BRUSSELS — Secretary of State Hillary Rodham Clinton Thursday proposed a high-level international conference on Afghanistan this month that would also include Iran, in the Obama administration’s first specific overture to Tehran since taking office.
“The United States proposes a ministerial-level conference on Afghanistan and the border regional challenge on March 31,” Mrs.

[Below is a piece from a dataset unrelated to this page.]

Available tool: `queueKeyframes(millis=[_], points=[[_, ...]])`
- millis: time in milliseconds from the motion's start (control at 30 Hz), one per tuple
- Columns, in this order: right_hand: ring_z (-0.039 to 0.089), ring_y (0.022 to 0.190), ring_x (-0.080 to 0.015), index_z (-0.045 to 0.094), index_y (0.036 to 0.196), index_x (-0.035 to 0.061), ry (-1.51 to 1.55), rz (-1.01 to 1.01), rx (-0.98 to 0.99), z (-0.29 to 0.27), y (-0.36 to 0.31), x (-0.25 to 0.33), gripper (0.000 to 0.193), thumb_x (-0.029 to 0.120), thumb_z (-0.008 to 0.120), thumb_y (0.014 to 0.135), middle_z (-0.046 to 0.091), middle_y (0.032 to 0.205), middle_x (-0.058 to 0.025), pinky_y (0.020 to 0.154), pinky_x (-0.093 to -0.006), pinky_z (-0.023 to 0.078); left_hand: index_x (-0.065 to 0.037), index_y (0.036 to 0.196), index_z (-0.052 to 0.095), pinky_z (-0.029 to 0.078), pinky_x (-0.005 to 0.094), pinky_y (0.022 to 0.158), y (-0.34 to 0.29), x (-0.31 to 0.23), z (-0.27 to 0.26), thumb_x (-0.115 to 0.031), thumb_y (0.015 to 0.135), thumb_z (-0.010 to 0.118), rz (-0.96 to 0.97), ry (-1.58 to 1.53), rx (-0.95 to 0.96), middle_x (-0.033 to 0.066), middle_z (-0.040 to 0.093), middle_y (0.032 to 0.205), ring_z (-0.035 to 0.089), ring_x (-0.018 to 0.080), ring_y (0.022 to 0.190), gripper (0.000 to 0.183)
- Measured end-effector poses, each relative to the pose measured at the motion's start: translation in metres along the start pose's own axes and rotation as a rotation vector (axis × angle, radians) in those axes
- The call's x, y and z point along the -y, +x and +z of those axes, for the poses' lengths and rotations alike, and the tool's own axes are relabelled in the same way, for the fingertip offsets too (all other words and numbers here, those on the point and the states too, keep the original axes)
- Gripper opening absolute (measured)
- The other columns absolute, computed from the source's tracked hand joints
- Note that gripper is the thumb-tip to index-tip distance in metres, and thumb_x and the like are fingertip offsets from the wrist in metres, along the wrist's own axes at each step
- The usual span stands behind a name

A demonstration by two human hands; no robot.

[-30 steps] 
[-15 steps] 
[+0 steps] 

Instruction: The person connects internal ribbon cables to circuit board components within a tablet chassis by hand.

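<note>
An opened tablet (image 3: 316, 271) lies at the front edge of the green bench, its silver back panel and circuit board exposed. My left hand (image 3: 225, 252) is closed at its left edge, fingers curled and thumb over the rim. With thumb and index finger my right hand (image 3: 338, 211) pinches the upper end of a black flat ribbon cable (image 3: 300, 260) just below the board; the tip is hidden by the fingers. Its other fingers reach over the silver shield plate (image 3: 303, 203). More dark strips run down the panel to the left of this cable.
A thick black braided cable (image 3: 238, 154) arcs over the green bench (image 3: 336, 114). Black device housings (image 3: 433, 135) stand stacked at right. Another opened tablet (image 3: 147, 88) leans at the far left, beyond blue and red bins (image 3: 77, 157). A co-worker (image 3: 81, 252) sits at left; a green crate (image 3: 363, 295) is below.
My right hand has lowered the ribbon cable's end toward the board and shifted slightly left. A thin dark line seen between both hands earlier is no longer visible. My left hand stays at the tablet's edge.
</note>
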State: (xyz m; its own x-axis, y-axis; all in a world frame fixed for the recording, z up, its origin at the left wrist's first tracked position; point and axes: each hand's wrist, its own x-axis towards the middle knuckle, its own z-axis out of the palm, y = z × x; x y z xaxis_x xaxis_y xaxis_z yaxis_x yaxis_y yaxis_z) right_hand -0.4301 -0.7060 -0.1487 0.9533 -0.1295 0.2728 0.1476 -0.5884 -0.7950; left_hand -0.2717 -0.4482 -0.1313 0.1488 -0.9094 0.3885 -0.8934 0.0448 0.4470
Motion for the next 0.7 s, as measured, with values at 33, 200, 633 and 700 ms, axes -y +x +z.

Clinton told NATO foreign ministers at the alliance’s headquarters in Brussels.
“We are in the process of discussing with the U.N. the possibility that U.N. Secretary-General Ban Ki-moon could open the conference, and that his special representative for Afghanistan, Kai Eide, could chair the meeting,” she said.
She suggested inviting Afghanistan, Pakistan, NATO allies and other countries with troops in Afghanistan, major financial contributors and “key regional and strategic countries.”
“If we move forward with such a meeting, it is expected that Iran will be invited as a neighbor of Afghanistan,” she said.
The inclusion of Iran in such a conference would be a return to the most productive talks the U.S. has had with Tehran in recent years: a series of meetings beginning in 1997 about what to do with the Taliban that culminated in the creation of a new government for Afghanistan in 2001.
James Dobbins, a former U.S. diplomat who took part in those talks, called Mrs. Clinton’s announcement “a good place to start” in outreach toward Iran but noted that there are “many more hurdles” now to U.S.-Iran relations, including Iran’s escalating nuclear program.